Péter Antal, Telkes Gábor, Varga Marina, Járay Jeno
Semmelweis Egyetem, Altalános Orvostudományi Kar, Transzplantációs és Sebészeti Klinika, Budapest.
Orv Hetil. 2008 Dec 21;149(52):2463-70. doi: 10.1556/OH.2008.28509.
Cytomegalovirus (CMV) is a major pathogen of immunocompromised organ transplant patients. 80-90% of all transplant patients are infected by the virus; however, the incidence of CMV disease is 30-40%. Gastrointestinal CMV disease occurs in 10% of all transplants involving any part of the gastrointestinal tract. Mucosal injury, ulcerations, erosions, hemorrhage, gastrointestinal dysmotility, rarely gastrointestinal masses, perforations are the most common pathological findings of the CMV disease. The method of specific diagnostics is endoscopy with mucosal biopsy. The biopsy samples must be investigated histopathologically for specific cytomegalic cells with intranuclear ("owl's eye") and intracytoplasmatic inclusions. Different microbiological, immunohistochemical and molecular biological assays can be performed to detect CMV in the mucosa. In case of gastrointestinal CMV disease, both gastroenterological and antiviral treatment are needed by ganciclovir i.v. and/or valganciclovir orally. The prevention of the disease should be achieved by general prophylaxis in high-risk patients (oral valganciclovir, in special cases hyperimmune globulin), and by preemptive therapy using microbiological surveillance in middle-risk patients.
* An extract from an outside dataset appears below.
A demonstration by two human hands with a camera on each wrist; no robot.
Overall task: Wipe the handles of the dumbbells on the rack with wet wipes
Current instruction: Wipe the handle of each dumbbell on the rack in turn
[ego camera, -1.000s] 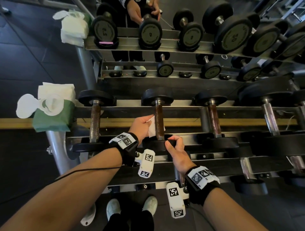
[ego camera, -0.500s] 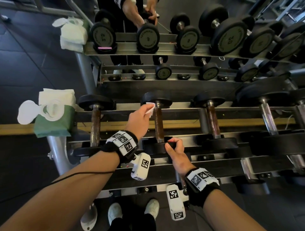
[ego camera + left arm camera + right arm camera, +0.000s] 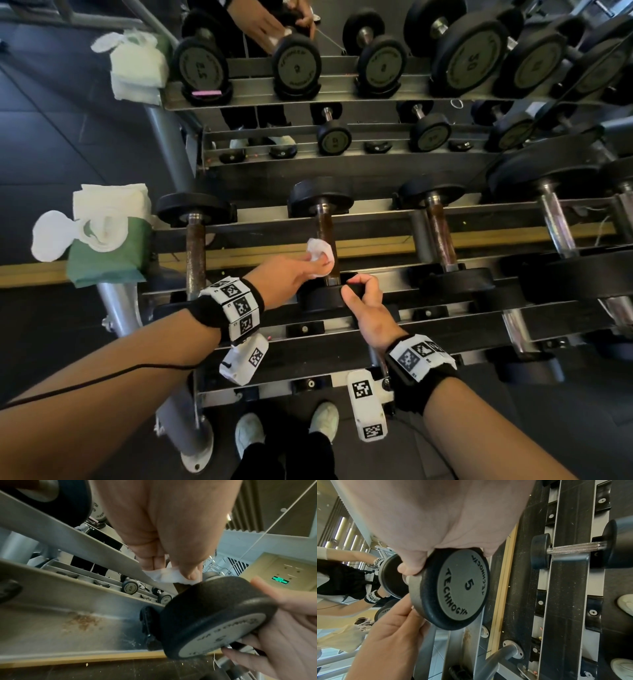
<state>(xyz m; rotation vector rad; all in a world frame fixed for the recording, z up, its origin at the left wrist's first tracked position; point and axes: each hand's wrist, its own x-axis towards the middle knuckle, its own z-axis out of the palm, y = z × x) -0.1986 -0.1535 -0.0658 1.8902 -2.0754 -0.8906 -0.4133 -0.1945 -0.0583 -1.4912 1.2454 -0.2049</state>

巨细胞病毒(CMV)是免疫功能低下的器官移植患者的主要病原体。所有移植患者中有80 - 90%受该病毒感染;然而,CMV疾病的发生率为30 - 40%。胃肠道CMV疾病发生于所有涉及胃肠道任何部位的移植手术中的10%。黏膜损伤、溃疡、糜烂、出血、胃肠动力障碍,极少出现胃肠道肿块、穿孔是CMV疾病最常见的病理表现。特异性诊断方法是内镜检查及黏膜活检。活检样本必须进行组织病理学检查,以查找具有核内(“猫头鹰眼”)和胞质内包涵体的特异性巨细胞。可进行不同的微生物学、免疫组织化学和分子生物学检测以在黏膜中检测CMV。对于胃肠道CMV疾病,需要通过静脉注射更昔洛韦和/或口服缬更昔洛韦进行胃肠病学治疗和抗病毒治疗。疾病的预防应通过对高危患者进行普遍预防(口服缬更昔洛韦,特殊情况下使用高效价免疫球蛋白),以及对中危患者采用微生物学监测进行抢先治疗来实现。